> [ACTIVITY]:
In the records below, begin at the line containing "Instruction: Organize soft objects" and end at the line containing "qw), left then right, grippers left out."; quote every line in that span exactly, including both boundary lines, and no others.

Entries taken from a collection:
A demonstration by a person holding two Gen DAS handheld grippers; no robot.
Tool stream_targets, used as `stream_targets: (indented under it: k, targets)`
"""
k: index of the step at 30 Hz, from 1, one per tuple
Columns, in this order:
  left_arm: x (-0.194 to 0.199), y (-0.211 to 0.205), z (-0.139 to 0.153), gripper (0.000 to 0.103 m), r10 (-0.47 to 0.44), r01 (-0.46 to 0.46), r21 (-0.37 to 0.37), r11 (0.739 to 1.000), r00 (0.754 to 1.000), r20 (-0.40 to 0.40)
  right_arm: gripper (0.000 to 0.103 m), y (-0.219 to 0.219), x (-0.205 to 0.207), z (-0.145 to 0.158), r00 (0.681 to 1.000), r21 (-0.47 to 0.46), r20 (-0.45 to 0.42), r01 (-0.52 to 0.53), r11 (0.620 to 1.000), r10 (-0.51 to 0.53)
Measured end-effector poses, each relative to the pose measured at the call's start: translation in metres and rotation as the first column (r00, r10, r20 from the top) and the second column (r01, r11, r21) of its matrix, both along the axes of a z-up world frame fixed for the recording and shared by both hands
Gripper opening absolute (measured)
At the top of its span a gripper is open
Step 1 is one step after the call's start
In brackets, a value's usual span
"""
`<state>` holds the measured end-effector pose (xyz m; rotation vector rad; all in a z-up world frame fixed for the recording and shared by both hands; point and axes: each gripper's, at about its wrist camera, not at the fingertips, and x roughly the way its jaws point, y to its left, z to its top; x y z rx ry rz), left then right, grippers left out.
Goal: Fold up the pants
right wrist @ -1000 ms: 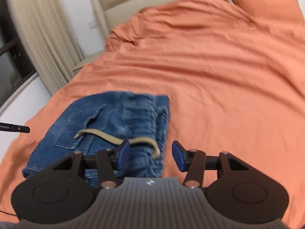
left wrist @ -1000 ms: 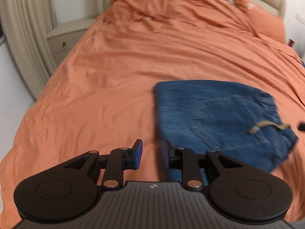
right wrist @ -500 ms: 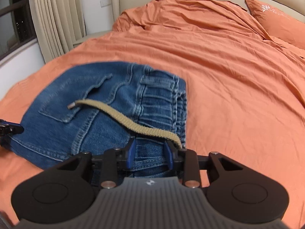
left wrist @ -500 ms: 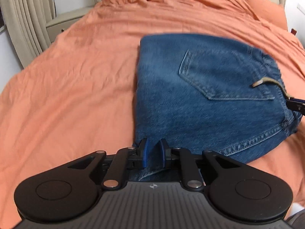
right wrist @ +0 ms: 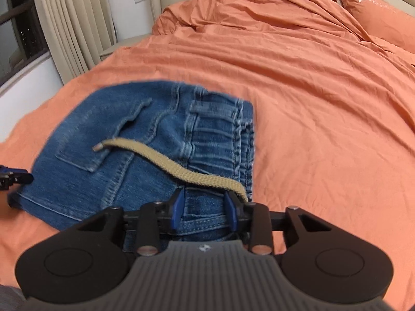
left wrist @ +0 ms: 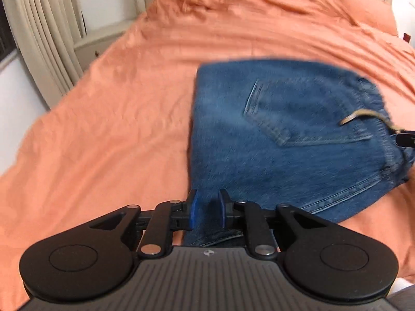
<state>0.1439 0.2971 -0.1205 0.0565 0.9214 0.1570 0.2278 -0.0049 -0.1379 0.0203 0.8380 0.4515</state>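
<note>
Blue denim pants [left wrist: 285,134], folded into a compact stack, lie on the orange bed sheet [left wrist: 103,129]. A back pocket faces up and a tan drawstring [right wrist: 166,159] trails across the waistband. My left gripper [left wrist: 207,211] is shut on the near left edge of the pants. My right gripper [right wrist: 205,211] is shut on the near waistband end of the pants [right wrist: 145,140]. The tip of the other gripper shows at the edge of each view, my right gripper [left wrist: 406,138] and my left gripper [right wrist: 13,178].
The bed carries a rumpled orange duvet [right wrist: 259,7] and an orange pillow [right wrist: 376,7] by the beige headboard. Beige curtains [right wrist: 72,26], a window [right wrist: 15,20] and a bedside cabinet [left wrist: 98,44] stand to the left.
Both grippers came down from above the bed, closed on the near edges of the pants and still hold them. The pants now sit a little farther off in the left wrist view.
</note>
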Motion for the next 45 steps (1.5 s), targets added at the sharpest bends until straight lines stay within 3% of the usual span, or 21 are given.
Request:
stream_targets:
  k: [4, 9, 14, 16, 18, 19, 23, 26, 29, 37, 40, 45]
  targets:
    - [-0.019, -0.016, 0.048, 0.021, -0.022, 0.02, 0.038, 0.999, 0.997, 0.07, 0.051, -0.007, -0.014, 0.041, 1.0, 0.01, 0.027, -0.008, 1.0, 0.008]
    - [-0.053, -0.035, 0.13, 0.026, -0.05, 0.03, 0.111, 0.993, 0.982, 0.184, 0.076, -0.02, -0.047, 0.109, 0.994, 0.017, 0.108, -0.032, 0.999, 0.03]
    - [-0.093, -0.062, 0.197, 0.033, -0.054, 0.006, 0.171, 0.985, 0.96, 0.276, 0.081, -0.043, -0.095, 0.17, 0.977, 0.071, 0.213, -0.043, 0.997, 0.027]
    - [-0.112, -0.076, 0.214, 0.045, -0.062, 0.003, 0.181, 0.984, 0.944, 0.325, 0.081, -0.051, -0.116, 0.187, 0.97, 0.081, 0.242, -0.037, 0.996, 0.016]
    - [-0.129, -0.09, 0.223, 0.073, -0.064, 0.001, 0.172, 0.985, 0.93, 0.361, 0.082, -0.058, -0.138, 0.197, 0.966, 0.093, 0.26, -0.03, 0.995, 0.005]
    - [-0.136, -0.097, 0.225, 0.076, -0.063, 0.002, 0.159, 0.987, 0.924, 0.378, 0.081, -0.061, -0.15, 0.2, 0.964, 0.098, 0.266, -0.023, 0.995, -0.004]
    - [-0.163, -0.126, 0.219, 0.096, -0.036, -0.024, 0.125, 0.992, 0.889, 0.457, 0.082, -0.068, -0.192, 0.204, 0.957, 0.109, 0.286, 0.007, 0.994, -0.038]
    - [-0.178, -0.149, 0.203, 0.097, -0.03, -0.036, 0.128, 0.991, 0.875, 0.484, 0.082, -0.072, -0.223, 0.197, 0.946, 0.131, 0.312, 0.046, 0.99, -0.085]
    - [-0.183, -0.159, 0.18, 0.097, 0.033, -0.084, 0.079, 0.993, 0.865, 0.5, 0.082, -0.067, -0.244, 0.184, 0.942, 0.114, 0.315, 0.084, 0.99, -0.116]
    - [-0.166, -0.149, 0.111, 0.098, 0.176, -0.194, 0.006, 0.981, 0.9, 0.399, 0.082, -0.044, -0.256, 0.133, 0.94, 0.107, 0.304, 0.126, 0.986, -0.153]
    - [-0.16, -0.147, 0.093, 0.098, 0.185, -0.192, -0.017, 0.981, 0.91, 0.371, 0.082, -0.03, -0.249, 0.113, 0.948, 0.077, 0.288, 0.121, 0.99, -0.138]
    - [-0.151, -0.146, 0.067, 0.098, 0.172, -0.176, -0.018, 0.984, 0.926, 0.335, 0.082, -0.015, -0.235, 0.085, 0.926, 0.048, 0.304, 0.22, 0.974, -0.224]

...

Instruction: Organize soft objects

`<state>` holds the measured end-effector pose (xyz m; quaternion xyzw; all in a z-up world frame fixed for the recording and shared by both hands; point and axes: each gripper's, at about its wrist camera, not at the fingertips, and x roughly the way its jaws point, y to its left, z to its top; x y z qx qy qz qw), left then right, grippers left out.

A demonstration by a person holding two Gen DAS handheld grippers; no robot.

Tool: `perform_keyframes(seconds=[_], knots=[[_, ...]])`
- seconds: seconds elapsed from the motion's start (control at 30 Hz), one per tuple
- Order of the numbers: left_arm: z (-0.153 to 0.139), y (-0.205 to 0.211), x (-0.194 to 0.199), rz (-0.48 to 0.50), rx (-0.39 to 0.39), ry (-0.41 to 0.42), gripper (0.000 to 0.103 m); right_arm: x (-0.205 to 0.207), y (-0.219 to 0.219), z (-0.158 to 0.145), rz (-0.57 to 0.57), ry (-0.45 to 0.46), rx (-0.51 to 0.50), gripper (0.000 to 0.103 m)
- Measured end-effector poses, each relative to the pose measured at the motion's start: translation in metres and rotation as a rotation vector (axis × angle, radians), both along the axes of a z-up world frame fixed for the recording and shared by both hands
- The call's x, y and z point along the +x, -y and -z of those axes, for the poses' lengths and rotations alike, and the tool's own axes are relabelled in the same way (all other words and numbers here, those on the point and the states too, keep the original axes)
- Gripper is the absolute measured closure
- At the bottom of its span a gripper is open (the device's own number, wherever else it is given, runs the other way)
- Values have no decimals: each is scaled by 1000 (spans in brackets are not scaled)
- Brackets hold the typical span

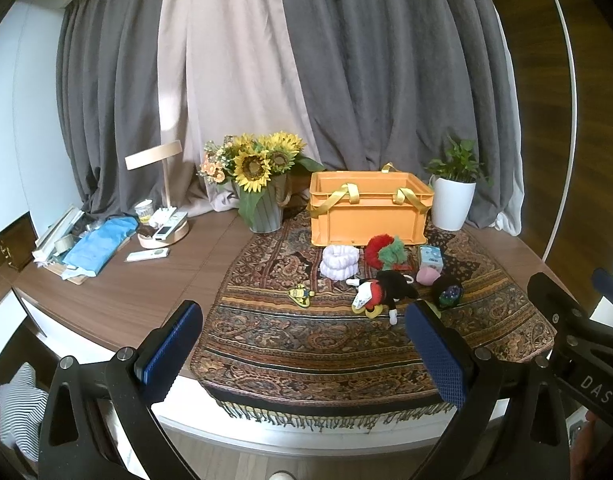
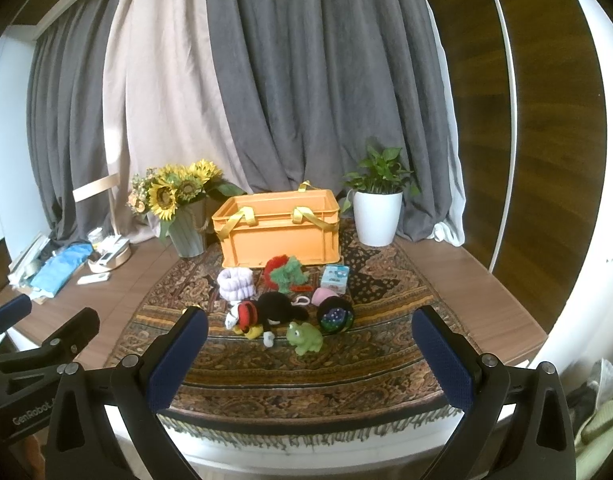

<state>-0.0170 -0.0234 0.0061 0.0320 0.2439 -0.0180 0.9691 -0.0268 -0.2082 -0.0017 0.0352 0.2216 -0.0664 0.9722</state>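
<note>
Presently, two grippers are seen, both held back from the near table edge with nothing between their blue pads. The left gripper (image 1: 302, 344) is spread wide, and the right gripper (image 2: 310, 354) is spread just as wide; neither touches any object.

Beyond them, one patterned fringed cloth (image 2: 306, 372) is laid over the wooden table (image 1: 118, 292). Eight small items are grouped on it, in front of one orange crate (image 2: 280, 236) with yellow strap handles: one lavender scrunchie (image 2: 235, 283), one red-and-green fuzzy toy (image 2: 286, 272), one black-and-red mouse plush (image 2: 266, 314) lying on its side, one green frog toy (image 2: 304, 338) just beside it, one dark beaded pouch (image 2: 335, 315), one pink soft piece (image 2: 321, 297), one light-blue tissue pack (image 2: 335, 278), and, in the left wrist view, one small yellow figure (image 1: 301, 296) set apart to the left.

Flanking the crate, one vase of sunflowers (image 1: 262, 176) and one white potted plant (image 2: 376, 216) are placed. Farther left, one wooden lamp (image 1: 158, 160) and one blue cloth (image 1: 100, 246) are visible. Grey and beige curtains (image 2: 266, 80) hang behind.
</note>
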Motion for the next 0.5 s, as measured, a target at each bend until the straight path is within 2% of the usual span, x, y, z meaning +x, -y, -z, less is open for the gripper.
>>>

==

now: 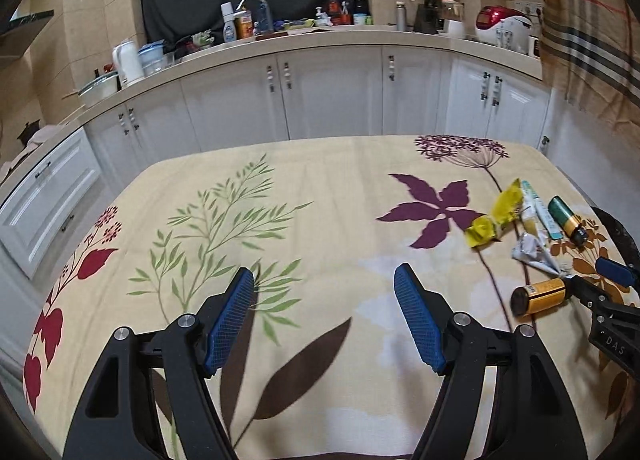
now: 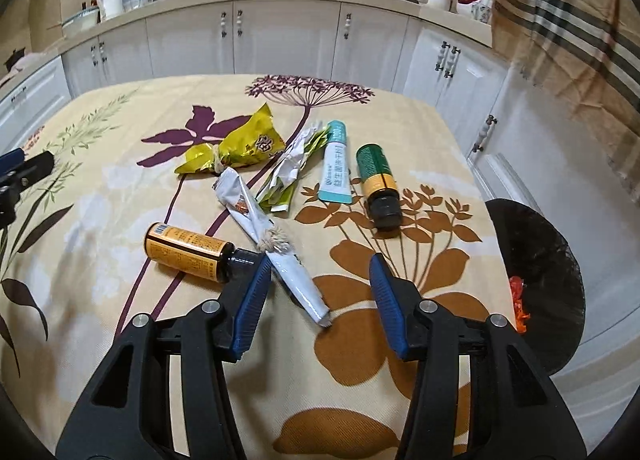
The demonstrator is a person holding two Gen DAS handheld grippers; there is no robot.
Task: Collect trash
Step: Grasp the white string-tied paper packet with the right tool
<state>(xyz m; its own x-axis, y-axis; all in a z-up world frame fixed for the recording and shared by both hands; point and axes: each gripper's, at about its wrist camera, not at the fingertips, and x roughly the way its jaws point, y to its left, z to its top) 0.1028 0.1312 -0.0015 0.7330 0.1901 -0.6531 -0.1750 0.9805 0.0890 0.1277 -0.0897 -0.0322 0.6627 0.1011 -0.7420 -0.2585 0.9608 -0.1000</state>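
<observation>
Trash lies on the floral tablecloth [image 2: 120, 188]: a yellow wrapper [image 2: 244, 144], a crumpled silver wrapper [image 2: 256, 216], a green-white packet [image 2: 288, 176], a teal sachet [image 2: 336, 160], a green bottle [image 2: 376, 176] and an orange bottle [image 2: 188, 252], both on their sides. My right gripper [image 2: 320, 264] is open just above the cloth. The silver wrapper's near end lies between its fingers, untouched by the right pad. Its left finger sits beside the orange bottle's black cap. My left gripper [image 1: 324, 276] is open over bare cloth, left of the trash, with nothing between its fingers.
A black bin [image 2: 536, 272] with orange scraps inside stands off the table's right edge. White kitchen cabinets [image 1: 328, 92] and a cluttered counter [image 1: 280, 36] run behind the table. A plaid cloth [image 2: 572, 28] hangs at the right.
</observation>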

> [RESPONSE TO THE TASK]:
Instruction: Organize soft objects

`<state>` holds the measured end-effector pose (xyz m; quaternion xyzw; all in a z-up world frame fixed for the recording and shared by both hands; point and axes: each gripper's, at about its wrist camera, not at the fingertips, and x roughly the way its jaws point, y to its left, z to its top; x y z qx qy qz qw), left then right, grippers left out.

Nothing else is required for this exercise.